Notes: Limited to counties with more than 30,000 residents and at least 20 COVID-19 deaths cumulatively over the period from March 2020 through February 2022.

Discussion

In the present study, we generated estimates of excess mortality for counties across the U.S. and identified 268,176 excess deaths that were not assigned to COVID-19 during the first two years of the COVID-19 pandemic, which represented 23.7% of all excess deaths that occurred. Excess deaths were less likely to be assigned to COVID-19 in the Mountain division, in the South, and in nonmetro counties. The number of excess deaths exceeded COVID-19 deaths in all Census divisions except for the New England and Middle Atlantic divisions where there were more COVID-19 deaths than excess deaths in large metro areas and medium or small metro areas. In areas where substantial numbers of excess deaths were not assigned to COVID-19, rises in excess deaths not assigned to COVID-19 generally tracked temporally with rises in reported COVID-19 deaths. Contrary to prior literature which suggested that the majority of excess deaths not assigned to COVID-19 occurred early in the pandemic,³⁷ differences between excess deaths and reported COVID-19 deaths were substantial in both the first and second year of the pandemic.

Although our study does not distinguish between unrecognized COVID-19 deaths and deaths indirectly related to the pandemic, emerging literature suggests that a large share of the excess deaths not assigned to COVID-19 represent unrecognized COVID-19 deaths.^12,13,38 One study found that approximately 90% of excess mortality between March 2020 and April 2021 could be attributed to the direct effects of SARS-CoV-2 infection.³⁸ Another study found significant temporal concordance between peaks in out-of-hospital COVID-19 deaths and excess deaths not assigned to COVID-19, with the latter preceding the former by 2 to 3 weeks.¹⁴ This suggests that many COVID-19 deaths go unrecognized during the beginning of COVID-19 surges when testing may be less frequent and medical providers are not expecting cases. Our study may provide further evidence to support this observation, as rises in excess deaths not assigned to COVID-19 typically preceded or occurred concurrently with rises in reported COVID-19 deaths in most Census divisions throughout the first two years of the pandemic. This possibility is also supported by investigative reporting during the pandemic which has documented widespread irregularities in cause-of-death assignment resulting from over-burdened and under-resourced death investigation systems.¹⁶ The individual county-level estimates generated in this study may be useful to reporters and public health officials interested in investigating possible irregularities in cause-of-death assignment within the death investigation system during the pandemic.
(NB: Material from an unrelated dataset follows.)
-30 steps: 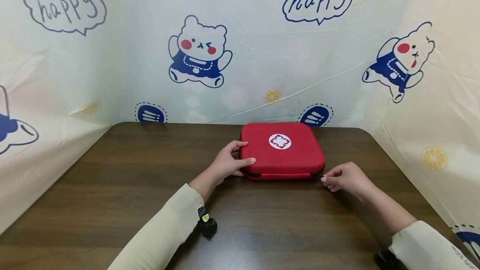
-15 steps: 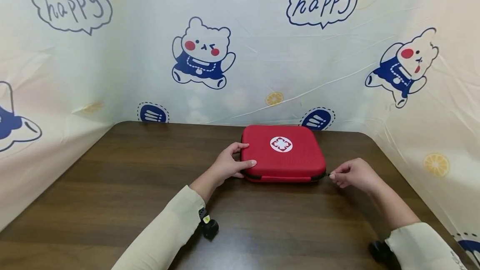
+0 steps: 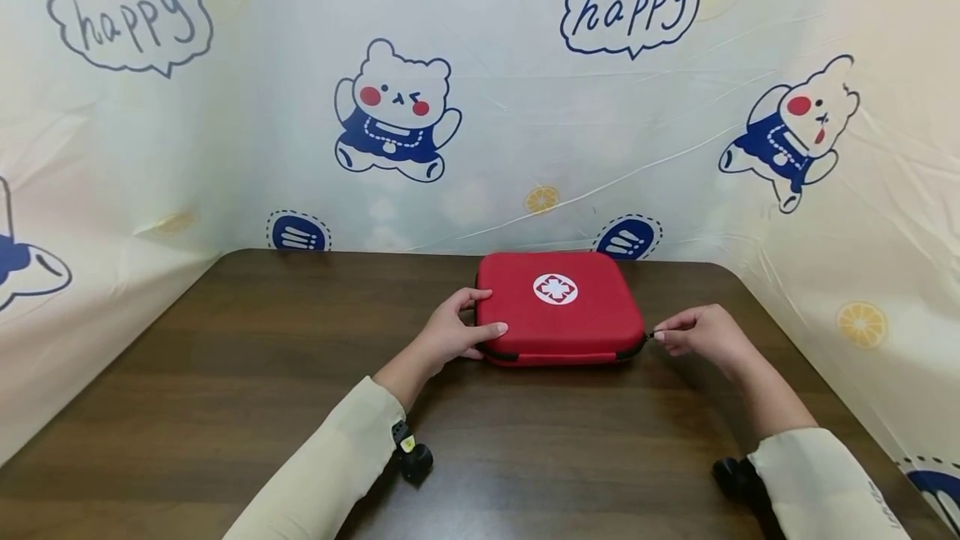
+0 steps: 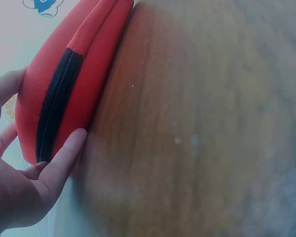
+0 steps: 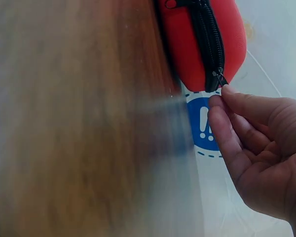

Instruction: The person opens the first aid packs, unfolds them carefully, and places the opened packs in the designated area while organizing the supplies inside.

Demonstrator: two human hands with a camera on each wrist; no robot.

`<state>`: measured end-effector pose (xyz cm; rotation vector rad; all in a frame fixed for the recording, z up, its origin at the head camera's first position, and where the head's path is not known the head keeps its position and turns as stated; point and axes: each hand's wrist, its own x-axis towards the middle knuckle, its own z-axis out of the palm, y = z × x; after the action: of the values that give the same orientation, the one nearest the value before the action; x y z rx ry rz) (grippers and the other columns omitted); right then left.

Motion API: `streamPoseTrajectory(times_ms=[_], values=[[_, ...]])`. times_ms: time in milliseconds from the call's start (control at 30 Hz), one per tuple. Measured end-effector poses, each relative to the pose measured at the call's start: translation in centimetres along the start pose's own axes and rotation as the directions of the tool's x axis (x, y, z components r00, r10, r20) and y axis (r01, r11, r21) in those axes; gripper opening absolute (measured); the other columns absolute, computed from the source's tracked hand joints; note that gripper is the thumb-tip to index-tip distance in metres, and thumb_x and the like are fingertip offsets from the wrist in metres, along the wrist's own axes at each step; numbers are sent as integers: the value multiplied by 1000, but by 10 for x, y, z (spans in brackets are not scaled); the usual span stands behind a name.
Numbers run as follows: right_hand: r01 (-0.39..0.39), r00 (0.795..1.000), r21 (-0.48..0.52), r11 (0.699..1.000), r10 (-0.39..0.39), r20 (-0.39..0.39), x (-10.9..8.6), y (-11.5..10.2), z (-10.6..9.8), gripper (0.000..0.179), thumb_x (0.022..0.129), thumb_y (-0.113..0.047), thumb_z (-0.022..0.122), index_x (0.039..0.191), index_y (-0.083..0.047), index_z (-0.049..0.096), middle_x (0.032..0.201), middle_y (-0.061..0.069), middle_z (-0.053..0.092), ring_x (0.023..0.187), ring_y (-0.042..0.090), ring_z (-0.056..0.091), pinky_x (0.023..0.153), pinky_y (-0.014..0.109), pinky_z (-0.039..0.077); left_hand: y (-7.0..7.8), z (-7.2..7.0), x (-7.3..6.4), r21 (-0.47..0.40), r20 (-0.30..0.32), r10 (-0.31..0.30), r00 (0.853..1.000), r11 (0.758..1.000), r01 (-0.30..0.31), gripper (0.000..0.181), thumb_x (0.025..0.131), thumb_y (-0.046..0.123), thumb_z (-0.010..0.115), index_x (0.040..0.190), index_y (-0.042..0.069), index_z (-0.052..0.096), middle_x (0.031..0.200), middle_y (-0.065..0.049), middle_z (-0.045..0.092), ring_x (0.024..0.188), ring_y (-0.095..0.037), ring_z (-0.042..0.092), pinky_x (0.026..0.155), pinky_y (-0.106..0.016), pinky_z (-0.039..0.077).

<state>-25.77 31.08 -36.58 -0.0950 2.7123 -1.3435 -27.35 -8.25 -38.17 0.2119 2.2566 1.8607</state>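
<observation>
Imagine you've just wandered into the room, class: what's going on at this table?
A person is handling a red case with a white round emblem, which lies on a wood-grain table. The left hand grips the case's left side, while the right hand pinches a zipper pull at its near right corner. At this moment, the lid is down.

Cream sleeves [image 3: 322, 465], black wrist devices [image 3: 416, 463], small yellow label [image 3: 408, 443], grey sleeve print [image 3: 883, 502]
</observation>
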Motion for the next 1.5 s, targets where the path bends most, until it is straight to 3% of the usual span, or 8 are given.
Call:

Discrepancies between COVID-19 and excess deaths are problematic because they have the potential to mislead scientists and policymakers about which areas were most heavily affected by the pandemic. Failure to accurately capture COVID-19 deaths also points to an urgent need to modernize the death investigation system in the United States, including expanding budgets for medical examiner officers and eliminating the coroner system.¹⁵ It can also affect individuals and families, as unrecognized COVID-19 deaths are not eligible for economic relief programs such as FEMA’s funeral assistance program.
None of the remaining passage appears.